Между тем человечек не умолкал:
— Трава кавыка растет на пашнях и при полниках, собою в стрелу и выше, коловата, хохлата, по неи шляпы что шипьи, что иглы колется, не дастся простой рукою взять. Та трава угодна в дому держать и хоромы ставить на ней. А когда скотина вертится, положи с воском в шерсть и отыдет нечистый дух. И от черной болезни добра.
Затем, отшвырнув сухой прутик загадочной кавыки и взяв в руки листики неизвестного происхождения, человечек продолжал:
— Есть трава на земли именем иван, растет в стрелу, на неи два цвета: один синий, а другой красный, а листочки махинькие, как лепешки, по сторонам, и растет на старинных превеликих реках. Та трава всем травам царь: кто умом рушится, носи при себе, или кто издалека посекся; а корень — кто хощет избежать худым конем у доброго — тот корень держи при себе, и уедешь.
С этими словами он отряхнул шерстистые ладошки о шести пальцах, взял из мешка какую-то недлинную и тонкую травиночку и продолжил:
— Есть трава змеина, собою тонка, растет ничком по земли, цвет белой, мала, едва знать с землею. Хорошо с нею до чего коснется просить у людей, все сделается в твою пользу. Если будешь просить у мущины, то положь ту траву по правую пазуху, а если у женщины — то по левую.
Терпение Семена истощалось, и, наверное, домовой это заметил. Он разогнулся, бросил мешки в угол и спросил:
— И на кой ты сюда приволок это сено, человече? Я его не ем!
— Вас хотел вызвать, — пробормотал Семен.
— Ну, вызвал, и что дальше? — недовольным тоном произнес собеседник.
— Скажите, Вы и вправду домовой? — на всякий случай спросил Семен Орестович.
— А что, не похоже? — удивился тот. — Да домовой я, домовой, можешь не сомневаться. Сколько раз ты меня в детстве видел, а сейчас сомневаешься? Я ж к тебе и угомона приводил по вечерам, и дрему… Эх, люди, люди! Возишься с ними, возишься, так не то, чтобы «спасибо» сказать, они еще гадают — есть ли ты на самом деле…
— Но нас же учили, что Вас не существует! — начал торопливо объяснять Семен.
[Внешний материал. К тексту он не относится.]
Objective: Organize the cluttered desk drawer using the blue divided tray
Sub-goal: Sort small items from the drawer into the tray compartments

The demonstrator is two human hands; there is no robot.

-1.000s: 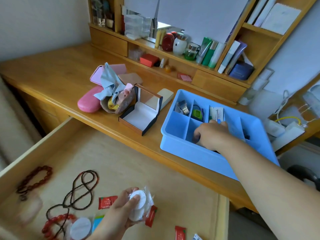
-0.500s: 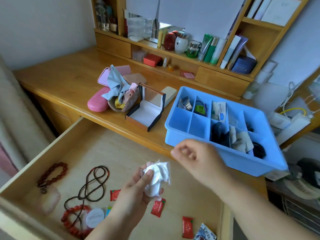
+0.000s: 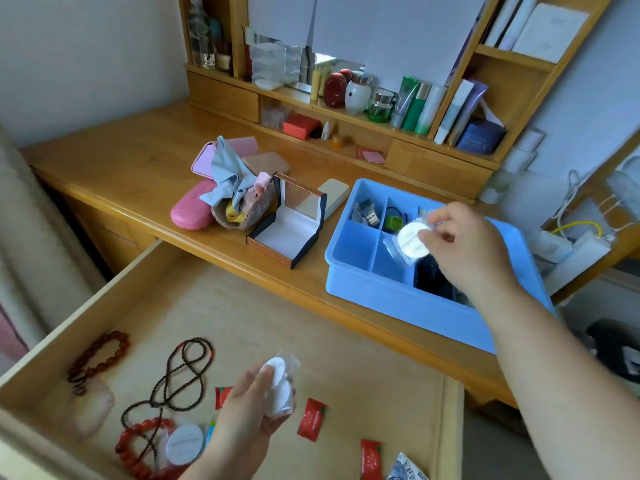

— А нас и не существует! — расхохотался домовой. — Не существует для тех, кто в наше существование не верит. Вот пока ты в меня не верил, меня для тебя и не существовало. А как только ты Салихвоновне поверил — я тут как тут!
— Вот оно что! — удивленно воскликнул Семен Орестович. — Так, может, и тот свет есть?
— А как же, есть, — успокоил его собеседник. — Для тех, кто в него верит.
— Это что же выходит, — воскликнул Семен, — все на свете происходит по вере людей?
— Совершенно верно, — заверил его домовой, — есть у людей такое свойство — творить мир этот по вере своей. Но, я так думаю, ты сюда совсем не за тем пришел, чтобы эти вопросы обсуждать. Вон как ты сильно меня вызвать хотел! Даже разрыв-траву у Салихвоновны выпросил! Страшна та трава… впрочем, это уже меня не туда занесло. Силу я у тебя вижу — не нашу Силу… Знаю, отец твой с фронта принес ее. Другие, ну, те, кто вообще пришел, аккордеоны тащили да иголки швейные, а то еще подметки на сапоги были в особой цене — а он вот Силу откуда-то приволок. Я поначалу чуть со двора вашего не сошел — слаб я против такой Силы. Но она спит, Сила-то! И лучше пусть себе спит. Не трогал бы ты ее.